Toni Vetrano est le grand favori des élections à la mairie de Kehl, ce dimanche. Nous l'avons rencontré pour parler coopération transfrontalière. Avec lui, la relation entre Strasbourg et la ville allemande n'a a priori pas de soucis à se faire.
Toni Vetrano, marié et père de trois enfants, dans un café au centre-ville de Kehl. (Crédit photo : Verena Hölzl)
Strasbourg ? "Vous savez, j'ai deux jeunes filles à la maison. Je connais donc forcément très bien Rivetoile, le centre commercial." Toni Vetrano pourrait bientôt encore mieux connaître la capitale alsacienne : il est le candidat favori à la mairie de Kehl.
À l'occasion du premier tour des élections, début février, Vetrano a largement devancé les autres candidats - avec 47,6% des voix, il n'a néanmoins pas atteint la majorité absolue. La seconde manche se tient ce dimanche avec, face à lui, la sans étiquette Katja Heinsch, qui se présente uniquement, selon ses propres dires... pour lutter contre l'abstention des Kehlois - près de 60% au premier tour.
La criminalité importée, problème majeur à Kehl
Fort probable alors que Vetrano, à la moustache grise et aux yeux marron-foncé, va devenir le futur interlocuteur des politiques strasbourgeois en matière de projets transfrontaliers. Et ces derniers ne manquent pas. La prolongation de la ligne D du tram de par le Rhin, d'abord, "un projet d'une grande valeur symbolique" pour Vetrano, qui fait partie de la génération qui a connu "les soldats armés et le poste de douanes à la frontière".

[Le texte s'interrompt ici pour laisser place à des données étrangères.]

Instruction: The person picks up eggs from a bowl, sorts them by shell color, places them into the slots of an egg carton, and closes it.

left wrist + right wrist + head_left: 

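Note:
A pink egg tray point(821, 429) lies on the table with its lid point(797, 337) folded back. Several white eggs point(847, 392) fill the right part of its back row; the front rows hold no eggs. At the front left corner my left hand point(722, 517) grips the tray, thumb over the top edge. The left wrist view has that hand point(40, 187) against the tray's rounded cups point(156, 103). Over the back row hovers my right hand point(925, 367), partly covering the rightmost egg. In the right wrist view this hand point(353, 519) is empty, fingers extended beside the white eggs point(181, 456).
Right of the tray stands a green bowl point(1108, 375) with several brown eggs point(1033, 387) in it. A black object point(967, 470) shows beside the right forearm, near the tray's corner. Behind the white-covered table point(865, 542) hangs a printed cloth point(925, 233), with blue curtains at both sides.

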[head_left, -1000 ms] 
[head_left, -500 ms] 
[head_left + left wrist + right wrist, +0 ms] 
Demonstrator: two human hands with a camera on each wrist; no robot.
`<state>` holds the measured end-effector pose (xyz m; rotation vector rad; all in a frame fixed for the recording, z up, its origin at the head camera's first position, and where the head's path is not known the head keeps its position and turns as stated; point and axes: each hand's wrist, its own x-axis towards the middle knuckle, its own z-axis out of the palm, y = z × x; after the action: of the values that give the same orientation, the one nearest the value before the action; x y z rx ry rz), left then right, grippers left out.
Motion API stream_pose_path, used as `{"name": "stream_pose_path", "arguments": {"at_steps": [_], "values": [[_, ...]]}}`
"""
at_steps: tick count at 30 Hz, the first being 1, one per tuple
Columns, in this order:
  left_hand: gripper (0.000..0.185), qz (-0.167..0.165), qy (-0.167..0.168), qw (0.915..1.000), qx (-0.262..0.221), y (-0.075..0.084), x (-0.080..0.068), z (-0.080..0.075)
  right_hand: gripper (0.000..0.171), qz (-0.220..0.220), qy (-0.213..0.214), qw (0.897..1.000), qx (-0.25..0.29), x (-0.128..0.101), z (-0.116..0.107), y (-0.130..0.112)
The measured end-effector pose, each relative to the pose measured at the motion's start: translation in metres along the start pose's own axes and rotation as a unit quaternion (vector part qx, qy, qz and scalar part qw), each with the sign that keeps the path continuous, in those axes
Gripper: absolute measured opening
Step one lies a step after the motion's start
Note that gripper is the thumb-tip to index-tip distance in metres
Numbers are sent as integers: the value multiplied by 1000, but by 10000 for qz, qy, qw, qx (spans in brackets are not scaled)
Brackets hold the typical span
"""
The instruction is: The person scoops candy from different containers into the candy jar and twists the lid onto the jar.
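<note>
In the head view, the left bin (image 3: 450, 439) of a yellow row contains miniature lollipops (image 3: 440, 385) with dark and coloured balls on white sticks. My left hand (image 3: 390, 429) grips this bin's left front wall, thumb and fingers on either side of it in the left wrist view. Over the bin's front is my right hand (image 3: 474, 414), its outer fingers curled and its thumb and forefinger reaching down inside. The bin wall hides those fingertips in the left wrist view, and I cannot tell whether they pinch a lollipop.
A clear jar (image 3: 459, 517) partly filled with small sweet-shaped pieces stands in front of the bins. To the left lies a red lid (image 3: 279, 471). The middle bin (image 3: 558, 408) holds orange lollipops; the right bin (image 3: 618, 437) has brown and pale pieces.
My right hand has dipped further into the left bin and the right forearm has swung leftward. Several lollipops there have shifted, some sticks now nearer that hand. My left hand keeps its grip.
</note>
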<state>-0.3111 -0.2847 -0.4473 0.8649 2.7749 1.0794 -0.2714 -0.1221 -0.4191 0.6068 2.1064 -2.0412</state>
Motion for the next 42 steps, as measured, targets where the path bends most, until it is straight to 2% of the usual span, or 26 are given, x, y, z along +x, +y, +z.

Pourtant, le tram ne fait pas l'unanimité parmi les Kehlois. D'un côté, les pourfendeurs du projet craignent des coûts bien plus élevés que prévu. De l'autre, ils redoutent l'arrivée "d'encore plus de racaille" à Kehl. La "criminalité importée", Vetrano ne la nie pas. Et d'ajouter : "Il faut bien se rendre compte qu'elle ne va pas forcément diminuer dans les années à venir. C'est comme ça dans les grandes agglomérations."
En filigrane, Toni Vetrano pointe le manque de personnel de sécurité. "Kehl est considéré comme ville de moyenne taille sans impliquer sa situation à côté d'une grande ville". Pour lutter contre la criminalité, souvent liée aux casinos qui sont davantage permis en Allemagne, il compte sur des règles régionaux.
Grande agglomération
Une des questions majeures qui se pose en matière de développement de Kehl est sa position par rapport à Strasbourg. "Kehl est une ville de taille moyenne dans la région de l'Ortenau qui profite de Strasbourg et de toute l'Alsace. On profite de l'opéra, de l'aéroport – infrastructures que l'on ne pourrait pas s'offrir", explique-t-il. La coopération avec "les amis français" est une évidence pour Toni Vetrano : "Dans un monde où le continent européen est en perte de vitesse par rapport aux autres, les agglomérations européennes sont une nécessité. Et ça me réjouit."
Pour lui, gérer des projets transfrontaliers n'est pas si différent de la politique locale. "Chez moi, les villages deviennent vite jaloux les uns des autres quand un d'entre eux reçoit plus que l'autre", explique celui qui est actuellement maire de Durbach, petite commune de 4 000 habitants située dans l'Ortenau.
Diplomatique avec du charisme
Administrer Kehl et ses 35 000 d'habitants est ainsi un vrai défi pour ce quinquagénaire. Lorsqu'il traverse à pieds le centre-ville, les gens sont nombreux à lui souhaiter bonne chance. "Mon fils et le vôtre étaient en classe ensemble", lance une habitante en lui tapant sur l'épaule. La personnalité du candidat, souriant, charismatique, l'aide à compenser son défaut de ne pas résider à Kehl.
Et quand le futur maire de Strasbourg appellera le futur maire de Kehl, saura-t-il lui parler en français ? "Pour aller boire un café, je peux m'en sortir. Mais pour signer des contrats, je préfère avoir un traducteur avec moi."